## EXTRACTED MATERIAL
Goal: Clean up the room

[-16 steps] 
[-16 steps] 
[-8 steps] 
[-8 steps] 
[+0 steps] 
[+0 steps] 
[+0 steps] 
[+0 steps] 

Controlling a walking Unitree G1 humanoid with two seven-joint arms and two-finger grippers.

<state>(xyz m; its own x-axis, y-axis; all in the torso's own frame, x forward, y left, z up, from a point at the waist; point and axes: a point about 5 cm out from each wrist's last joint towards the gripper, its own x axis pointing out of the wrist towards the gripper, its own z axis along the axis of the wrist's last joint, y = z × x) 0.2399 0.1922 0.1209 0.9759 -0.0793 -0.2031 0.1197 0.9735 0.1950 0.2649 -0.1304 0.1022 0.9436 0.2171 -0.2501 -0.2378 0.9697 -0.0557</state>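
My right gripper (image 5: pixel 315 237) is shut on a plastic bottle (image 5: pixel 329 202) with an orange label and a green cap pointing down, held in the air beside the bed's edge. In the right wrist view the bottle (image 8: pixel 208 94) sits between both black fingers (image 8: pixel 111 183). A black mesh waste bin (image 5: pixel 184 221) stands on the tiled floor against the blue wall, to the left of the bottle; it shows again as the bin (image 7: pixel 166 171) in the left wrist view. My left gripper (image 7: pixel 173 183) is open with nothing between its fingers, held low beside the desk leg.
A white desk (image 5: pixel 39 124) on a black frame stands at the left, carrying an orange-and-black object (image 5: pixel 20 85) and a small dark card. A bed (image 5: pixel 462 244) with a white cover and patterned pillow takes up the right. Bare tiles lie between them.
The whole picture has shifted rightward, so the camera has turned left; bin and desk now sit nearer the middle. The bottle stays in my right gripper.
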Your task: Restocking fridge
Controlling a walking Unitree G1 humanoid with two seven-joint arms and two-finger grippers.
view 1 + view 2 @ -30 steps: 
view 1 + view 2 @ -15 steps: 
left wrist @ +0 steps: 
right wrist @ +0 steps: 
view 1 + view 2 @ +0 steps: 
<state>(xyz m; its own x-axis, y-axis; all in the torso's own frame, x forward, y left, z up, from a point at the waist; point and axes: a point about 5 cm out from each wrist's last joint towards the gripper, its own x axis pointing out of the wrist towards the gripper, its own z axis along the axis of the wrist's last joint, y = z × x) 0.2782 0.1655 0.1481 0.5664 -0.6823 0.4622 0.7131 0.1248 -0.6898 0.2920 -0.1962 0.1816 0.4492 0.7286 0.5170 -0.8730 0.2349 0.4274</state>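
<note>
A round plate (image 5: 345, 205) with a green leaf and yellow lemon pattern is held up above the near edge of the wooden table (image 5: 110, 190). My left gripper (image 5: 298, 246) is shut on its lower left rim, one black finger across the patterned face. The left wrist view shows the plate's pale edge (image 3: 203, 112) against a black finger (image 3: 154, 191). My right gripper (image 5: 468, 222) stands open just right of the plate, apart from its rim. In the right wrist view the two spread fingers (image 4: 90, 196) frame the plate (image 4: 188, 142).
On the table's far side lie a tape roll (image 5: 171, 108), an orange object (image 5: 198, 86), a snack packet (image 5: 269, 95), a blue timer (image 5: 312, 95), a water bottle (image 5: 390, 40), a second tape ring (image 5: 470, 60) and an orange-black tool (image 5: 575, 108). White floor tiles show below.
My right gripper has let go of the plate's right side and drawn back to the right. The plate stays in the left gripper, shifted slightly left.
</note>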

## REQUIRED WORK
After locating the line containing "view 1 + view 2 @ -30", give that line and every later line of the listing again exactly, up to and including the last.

## ANSWER SPACE
view 1 + view 2 @ -30 steps: 
view 1 + view 2 @ -15 steps: 
left wrist @ +0 steps: 
right wrist @ +0 steps: 
view 1 + view 2 @ +0 steps: 
<state>(xyz m; its own x-axis, y-axis; all in the torso's own frame, x forward, y left, z up, from a point at the waist; point and axes: a point about 5 cm out from each wrist's last joint towards the gripper, its own x axis pointing out of the wrist towards the gripper, its own z axis along the axis of the wrist's last joint, y = z × x) 0.2782 0.1655 0.1481 0.5664 -0.6823 0.4622 0.7131 0.1248 -0.6898 0.2920 -0.1962 0.1816 0.4492 0.7286 0.5170 -0.8730 0.2349 0.4274</state>
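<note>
A round plate (image 5: 345, 205) with a green leaf and yellow lemon pattern is held up above the near edge of the wooden table (image 5: 110, 190). My left gripper (image 5: 298, 246) is shut on its lower left rim, one black finger across the patterned face. The left wrist view shows the plate's pale edge (image 3: 203, 112) against a black finger (image 3: 154, 191). My right gripper (image 5: 468, 222) stands open just right of the plate, apart from its rim. In the right wrist view the two spread fingers (image 4: 90, 196) frame the plate (image 4: 188, 142).
On the table's far side lie a tape roll (image 5: 171, 108), an orange object (image 5: 198, 86), a snack packet (image 5: 269, 95), a blue timer (image 5: 312, 95), a water bottle (image 5: 390, 40), a second tape ring (image 5: 470, 60) and an orange-black tool (image 5: 575, 108). White floor tiles show below.
My right gripper has let go of the plate's right side and drawn back to the right. The plate stays in the left gripper, shifted slightly left.
</note>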

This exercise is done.